Di masa lalu, dukun berperan penting menjaga kelestarian hutan di Pulau Bangka. Selama ratusan tahun mereka menyebarkan beragam pengetahuan dan kearifan terkait hutan.
Dalam kesatuan lanskap, bukit-bukit di Pulau Bangka berperan vital secara ekologi dan spiritual bagi para dukun dan masyarakat. Selama ratusan tahun, mereka menjadikan bukit sebagai titik ritual yang berdampak pada terjaganya hutan di sekitarnya.
“Tugas dukun kampung itu berat, karena tanggung jawabnya tidak hanya mengurusi manusia, tapi juga makhluk hidup lain, hewan juga tumbuhan,” kata Janum bin Lamat (58), Ketua Adat Suku Jerieng, Desa Pelangas, Kecamatan Simpang Teritip.

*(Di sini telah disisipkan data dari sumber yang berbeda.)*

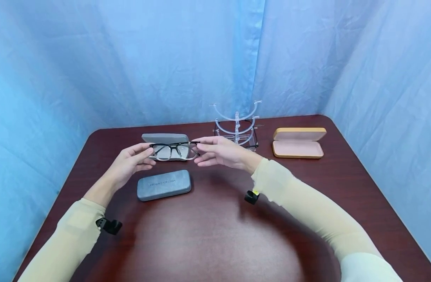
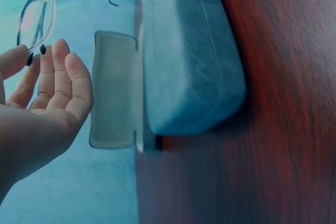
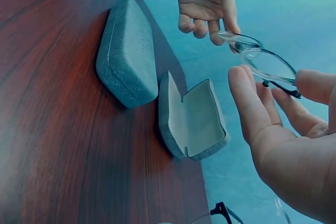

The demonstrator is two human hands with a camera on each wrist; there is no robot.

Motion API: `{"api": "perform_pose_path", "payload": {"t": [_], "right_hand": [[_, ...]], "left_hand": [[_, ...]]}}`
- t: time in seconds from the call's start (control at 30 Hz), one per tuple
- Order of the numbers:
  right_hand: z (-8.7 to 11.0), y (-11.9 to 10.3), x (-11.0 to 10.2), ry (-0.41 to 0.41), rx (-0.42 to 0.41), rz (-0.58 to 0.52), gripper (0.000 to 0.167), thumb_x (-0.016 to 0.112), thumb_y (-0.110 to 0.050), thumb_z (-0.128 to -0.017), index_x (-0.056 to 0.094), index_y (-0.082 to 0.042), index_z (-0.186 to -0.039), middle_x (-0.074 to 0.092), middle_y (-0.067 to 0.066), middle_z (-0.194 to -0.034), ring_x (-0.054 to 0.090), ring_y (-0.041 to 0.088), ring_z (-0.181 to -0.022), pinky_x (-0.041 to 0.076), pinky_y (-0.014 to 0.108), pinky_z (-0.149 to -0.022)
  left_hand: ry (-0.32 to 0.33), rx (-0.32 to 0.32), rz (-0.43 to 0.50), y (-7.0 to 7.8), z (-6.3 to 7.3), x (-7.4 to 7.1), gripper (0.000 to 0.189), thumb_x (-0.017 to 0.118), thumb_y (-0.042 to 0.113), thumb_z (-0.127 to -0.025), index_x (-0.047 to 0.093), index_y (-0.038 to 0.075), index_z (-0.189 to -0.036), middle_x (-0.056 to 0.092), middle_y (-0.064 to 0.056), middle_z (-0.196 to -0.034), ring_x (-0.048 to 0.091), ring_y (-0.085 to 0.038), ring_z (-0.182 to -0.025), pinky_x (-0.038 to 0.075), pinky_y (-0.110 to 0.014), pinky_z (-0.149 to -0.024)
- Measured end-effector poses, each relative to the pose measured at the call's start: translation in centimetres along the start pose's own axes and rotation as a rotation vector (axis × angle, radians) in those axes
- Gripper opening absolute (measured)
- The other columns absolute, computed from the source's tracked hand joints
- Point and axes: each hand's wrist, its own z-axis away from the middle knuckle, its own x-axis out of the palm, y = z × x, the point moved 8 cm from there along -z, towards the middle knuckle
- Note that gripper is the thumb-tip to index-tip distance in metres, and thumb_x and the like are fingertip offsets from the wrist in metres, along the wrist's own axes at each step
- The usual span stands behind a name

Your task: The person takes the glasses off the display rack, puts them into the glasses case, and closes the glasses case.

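Note:
A pair of eyeglasses (image 1: 171, 150) with a dark upper rim and clear lower rim is held up between both hands. My left hand (image 1: 132, 159) pinches one side of the frame between thumb and fingers. At the other side, my right hand (image 1: 225, 152) pinches the frame near its hinge. Just behind the glasses stands an open grey glasses case (image 1: 165, 137), its pale inside showing in the right wrist view. Nearer to me lies a closed grey-blue glasses case (image 1: 164, 185), with small lettering on its lid.
A clear tiered eyeglasses stand (image 1: 237, 125) is at the back, with dark-framed glasses (image 1: 256, 137) on a low tier. To its right sits an open yellow glasses case (image 1: 298, 154) with a pale pink lining. Blue curtains (image 1: 166, 58) surround the dark wooden table (image 1: 215, 243).

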Motion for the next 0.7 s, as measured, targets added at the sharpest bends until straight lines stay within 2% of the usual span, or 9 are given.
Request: {"api": "perform_pose_path", "payload": {"t": [0.1,0.23,0.37,0.5,0.7], "right_hand": [[-1.0,0.2,0.3,0.005,0.011,-0.002,0.049,0.052,-0.012,-0.108,0.04,-0.002,-0.154,0.047,0.024,-0.145,0.06,0.045,-0.119,0.053,0.047,-0.098],[-2.4,0.5,0.6,0.025,0.027,0.002,0.049,0.05,-0.014,-0.108,0.039,0.0,-0.154,0.04,0.029,-0.149,0.064,0.041,-0.113,0.054,0.046,-0.097],[-4.1,1.2,0.2,0.088,0.053,0.006,0.048,0.051,-0.015,-0.108,0.041,0.0,-0.153,0.046,0.026,-0.146,0.059,0.045,-0.12,0.056,0.045,-0.094],[-5.5,2.0,-0.3,0.158,0.068,0.002,0.044,0.052,-0.015,-0.108,0.045,-0.001,-0.149,0.051,0.024,-0.141,0.052,0.047,-0.129,0.056,0.044,-0.095],[-7.3,3.4,-1.0,0.247,0.083,-0.018,0.04,0.055,-0.016,-0.107,0.053,-0.002,-0.144,0.059,0.018,-0.127,0.063,0.036,-0.118,0.056,0.044,-0.094]], "left_hand": [[0.013,-0.021,0.0,-0.8,-0.3,-0.8,0.067,0.062,0.038,-0.102,0.039,0.002,-0.153,0.06,-0.003,-0.118,0.069,-0.014,-0.095,0.057,-0.033,-0.091],[0.033,-0.049,-0.014,-1.6,-0.9,-1.9,0.069,0.062,0.04,-0.102,0.037,0.003,-0.155,0.059,-0.004,-0.121,0.07,-0.014,-0.095,0.058,-0.031,-0.089],[0.047,-0.087,-0.044,-2.3,-1.7,-2.9,0.072,0.061,0.043,-0.102,0.034,0.005,-0.157,0.06,-0.004,-0.119,0.07,-0.014,-0.097,0.058,-0.029,-0.087],[0.045,-0.139,-0.043,-3.1,-2.3,-3.6,0.074,0.062,0.043,-0.101,0.033,0.006,-0.158,0.06,-0.003,-0.119,0.07,-0.014,-0.1,0.057,-0.032,-0.091],[0.036,-0.194,-0.054,-4.2,-2.9,-4.3,0.075,0.061,0.044,-0.102,0.031,0.008,-0.16,0.052,-0.01,-0.134,0.067,-0.019,-0.109,0.055,-0.035,-0.096]]}}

Janum bin Lamat adalah keturunan ketujuh batin gunung. Sebagai sosok pemimpin dalam sistem adat Suku Jerieng, batin berperan layaknya dukun kampung. Ia memiliki kemampuan mengobati sekaligus penghubung dan penjaga keseimbangan antara manusia, alam, dan makhluk lain.
“Dulu, ada sejumlah kelompok warga yang menganggap saya sesat. Beruntung masih ada tokoh masyarakat yang mendukung dan memberi penjelasan, sehingga masyarakat kembali bisa menerima posisi dukun di kampung ini,” lanjutnya.

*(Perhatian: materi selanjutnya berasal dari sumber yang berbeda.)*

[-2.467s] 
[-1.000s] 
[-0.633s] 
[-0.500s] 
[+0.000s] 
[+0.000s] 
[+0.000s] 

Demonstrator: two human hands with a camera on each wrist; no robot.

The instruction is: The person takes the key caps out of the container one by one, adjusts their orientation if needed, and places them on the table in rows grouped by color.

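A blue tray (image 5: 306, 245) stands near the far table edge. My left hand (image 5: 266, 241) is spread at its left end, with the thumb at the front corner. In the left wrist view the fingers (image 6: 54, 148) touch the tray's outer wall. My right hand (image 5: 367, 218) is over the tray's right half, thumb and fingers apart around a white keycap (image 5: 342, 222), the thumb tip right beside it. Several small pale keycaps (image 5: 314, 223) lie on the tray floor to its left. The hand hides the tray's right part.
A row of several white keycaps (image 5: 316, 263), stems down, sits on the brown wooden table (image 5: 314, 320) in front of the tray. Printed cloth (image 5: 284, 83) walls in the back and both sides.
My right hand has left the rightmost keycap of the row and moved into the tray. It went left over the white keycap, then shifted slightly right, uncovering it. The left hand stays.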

Suku Jerieng merupakan sub Suku Melayu tua yang tersebar di 13 desa di Kecamatan Simpang Teritip, dengan luas wilayahnya sekitar 62 ribu hektare. Bukit Penyabung di Desa Pelangas setinggi sekitar 300 meter merupakan wilayah tertinggi sekaligus area sakral bagi Suku Jerieng.
“Setiap tahun, pada bulan Muharram, kami melakukan ritual taber gunung di Bukit Penyabung. Bukit ini dianggap sakral, tidak boleh diganggu,” ujar Janum.

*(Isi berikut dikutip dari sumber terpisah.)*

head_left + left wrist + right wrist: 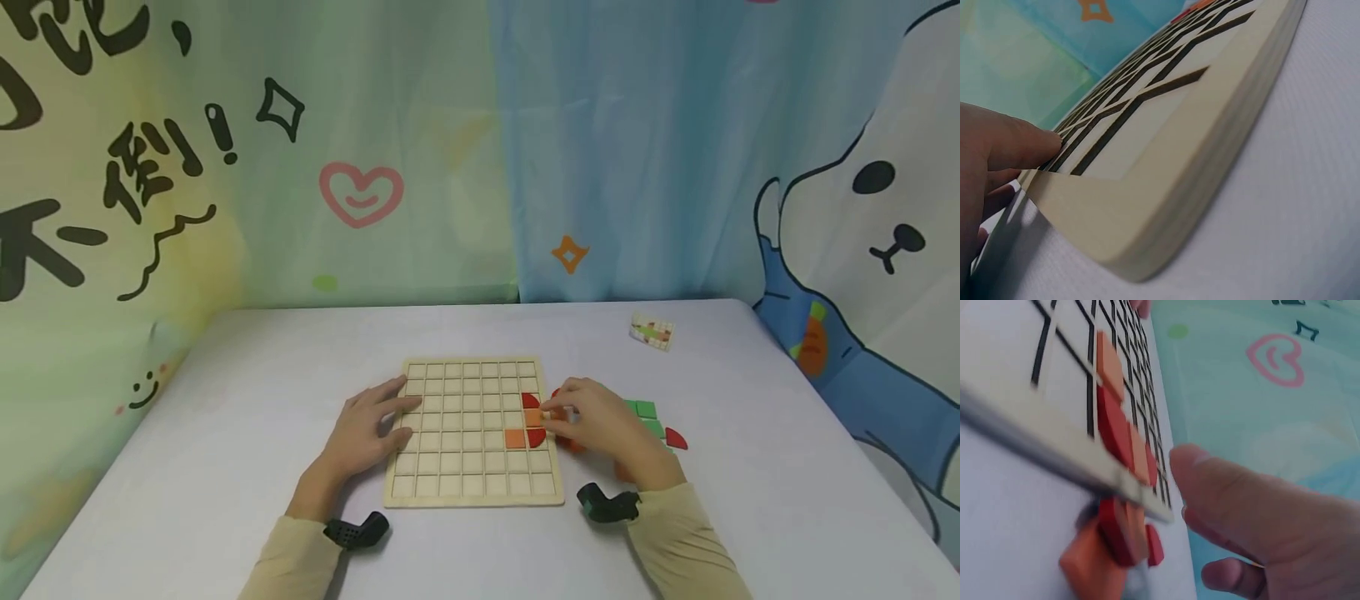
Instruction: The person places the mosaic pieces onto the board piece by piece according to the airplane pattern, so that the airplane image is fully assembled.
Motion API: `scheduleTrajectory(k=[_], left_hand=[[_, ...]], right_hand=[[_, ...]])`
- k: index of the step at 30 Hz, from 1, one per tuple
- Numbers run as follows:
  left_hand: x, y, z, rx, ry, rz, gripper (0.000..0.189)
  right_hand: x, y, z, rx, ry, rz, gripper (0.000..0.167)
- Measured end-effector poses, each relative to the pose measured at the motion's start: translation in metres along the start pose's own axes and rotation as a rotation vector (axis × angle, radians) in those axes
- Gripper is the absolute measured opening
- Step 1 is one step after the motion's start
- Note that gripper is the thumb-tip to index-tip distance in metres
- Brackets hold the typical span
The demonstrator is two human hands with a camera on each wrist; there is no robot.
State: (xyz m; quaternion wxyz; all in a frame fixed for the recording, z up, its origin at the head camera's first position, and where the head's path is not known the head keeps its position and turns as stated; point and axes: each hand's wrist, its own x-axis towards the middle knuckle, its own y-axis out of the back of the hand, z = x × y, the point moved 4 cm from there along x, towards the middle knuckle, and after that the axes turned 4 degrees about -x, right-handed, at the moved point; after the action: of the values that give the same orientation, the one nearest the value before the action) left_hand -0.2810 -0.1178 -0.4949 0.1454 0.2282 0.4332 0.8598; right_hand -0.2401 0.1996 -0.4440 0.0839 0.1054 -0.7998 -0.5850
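Note:
A wooden grid board (472, 502) lies flat on the table. My left hand (367, 429) rests at its left edge, fingers spread and fairly straight, fingertips touching the rim and nearby cells. Toward the board's right side sit two red quarter-round tiles, one upper (529, 401) and one lower (536, 437), with an orange square tile (532, 417) between them. Another orange square (515, 438) sits left of the lower red tile. My right hand (603, 421) hovers over the right rim, its fingertips beside the middle orange square. In the right wrist view, no tile shows between thumb and fingers.
Loose orange and red tiles (1091, 562) lie just beyond the board's right rim, partly under the right hand. Green tiles (643, 409) and a red quarter-round (677, 438) lie farther right. A small pattern card (652, 332) lies at the back right. A printed curtain hangs behind.

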Motion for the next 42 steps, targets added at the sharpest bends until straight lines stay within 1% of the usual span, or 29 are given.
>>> scheduleTrajectory(k=[4,7,10,15,21,27,35,42], left_hand=[[-0.002,-0.002,-0.001,0.011,0.004,-0.009,0.046],[-0.002,-0.002,-0.001,0.012,0.002,-0.003,0.046],[-0.002,-0.001,0.000,0.010,0.001,0.006,0.046],[-0.001,0.000,0.000,0.007,-0.001,0.007,0.046],[-0.002,0.001,0.000,-0.002,-0.020,0.018,0.046],[-0.001,0.001,0.000,0.011,-0.033,0.018,0.046],[-0.001,0.001,-0.001,0.008,-0.020,0.020,0.045],[-0.002,0.002,0.000,-0.004,-0.016,0.014,0.045]], right_hand=[[-0.001,-0.005,0.013,0.016,-0.068,-0.027,0.027],[-0.002,-0.009,0.021,0.052,-0.093,-0.033,0.027],[-0.001,-0.012,0.027,0.081,-0.094,-0.019,0.026],[-0.002,-0.012,0.034,0.078,-0.065,0.013,0.022],[-0.004,-0.014,0.039,0.097,-0.062,0.002,0.022],[-0.003,-0.015,0.040,0.095,-0.063,0.000,0.022],[-0.003,-0.016,0.038,0.094,-0.133,-0.011,0.028],[-0.002,-0.015,0.039,0.060,-0.158,-0.014,0.027]])
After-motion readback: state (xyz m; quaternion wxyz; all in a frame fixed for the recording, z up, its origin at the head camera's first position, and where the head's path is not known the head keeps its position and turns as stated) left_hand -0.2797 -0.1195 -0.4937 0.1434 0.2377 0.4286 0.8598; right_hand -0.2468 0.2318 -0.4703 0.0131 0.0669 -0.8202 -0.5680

Ia menjelaskan makna ritual itu bentuk syukur atas hasil alam dan doa kepada Yang Maha Esa agar dijauhkan dari segala penyakit dan bencana.
Ritual ini juga ajang silaturahmi bagi semua dukun kampung di Pulau Bangka hingga Pulau Belitung.
“Hingga saat ini, ada sekitar 46 dukun tersebar di Pulau Bangka. Setiap kali ada ritual, mereka semua hadir, baik secara fisik maupun gaib,” kata Janum.
Ritual taber gunung di Bukit Penyabung sempat vakum sekitar 1991-1997 karena tidak ada generasi dukun kampung yang sanggup memimpin ritual. Ritual ini terhenti bertepatan masuknya perkebunan sawit yang menggerus hutan di sekitar Bukit Penyabung.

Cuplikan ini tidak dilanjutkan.